After last Saturday’s match against Biarritz, Doak saw a number of reasons to feel this could be Ulster’s second “breakthrough” year. Firstly they won a tight match that could have fallen either way and secondly their miserly opening in the first half was a dry run of the way they will need to start against Aironi.

They won it playing to instruction, keeping the ball, no one breaking ranks on a typically disgusting Belfast winter’s day. No flourishes, no brain storms. No needless penalties and they, or rather Ian Humphreys, held the nerve. In Humphreys’s kicking cameo was a completed circle too. Big brother David was the orchestrator in chief during the 1999 campaign. How that European high put a smart sheen on the Irish outhalf’s career.

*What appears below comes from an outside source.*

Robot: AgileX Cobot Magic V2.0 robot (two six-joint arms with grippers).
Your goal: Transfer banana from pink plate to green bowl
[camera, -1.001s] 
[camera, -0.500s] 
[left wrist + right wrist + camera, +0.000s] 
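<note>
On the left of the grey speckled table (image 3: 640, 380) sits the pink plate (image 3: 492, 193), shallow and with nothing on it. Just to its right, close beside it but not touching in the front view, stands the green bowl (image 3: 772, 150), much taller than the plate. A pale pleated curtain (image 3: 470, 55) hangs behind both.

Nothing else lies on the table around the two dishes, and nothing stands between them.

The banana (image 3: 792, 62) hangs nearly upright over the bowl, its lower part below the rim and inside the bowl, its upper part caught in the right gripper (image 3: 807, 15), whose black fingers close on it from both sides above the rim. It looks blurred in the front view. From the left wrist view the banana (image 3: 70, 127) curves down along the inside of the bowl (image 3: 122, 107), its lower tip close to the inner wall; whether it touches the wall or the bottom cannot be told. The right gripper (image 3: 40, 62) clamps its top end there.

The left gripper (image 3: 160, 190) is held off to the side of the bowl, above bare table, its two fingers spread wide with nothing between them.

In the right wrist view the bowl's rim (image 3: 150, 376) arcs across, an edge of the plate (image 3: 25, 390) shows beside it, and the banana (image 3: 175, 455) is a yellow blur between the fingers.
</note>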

“In the first 15 minutes we didn’t have to make a tackle. That was pleasing for us,” says Doak. “They had to make around 40 tackles in that time. An analyst on television said that we had to make our first tackle of the game in around the 18th minute. That was a great first half for us. It got tight and then we got a penalty in the end. That Humps little penalty made the difference.”

Today Ulster’s ambitions reach further than their stuttering swagger and their dented hubris. Pride is undoubtedly part of their competitive impulse as well as a feeling of self- worth, a sense the consuls, Doak, Jeremy Davidson, Brian McLaughlin and David Humphreys, are on a righteous path in their method and direction. But there is also the matter of lubrication for the rugby machine, the television money, the gate receipts and the spin offs for becoming more popular, the prizes of success that have propelled Leinster and Munster into a relative stratosphere, while venial Ulster have stayed earth-bound, gazing up.

“It’s massive,” Doak says.

“This is a massive game. Progress also brings money. That means upgrades, the squad, the staff, facilities. It can’t be underestimated. It makes a ten-fold difference, ten-fold.”

Time then, for another revolution, for the Ulstermen to stand up.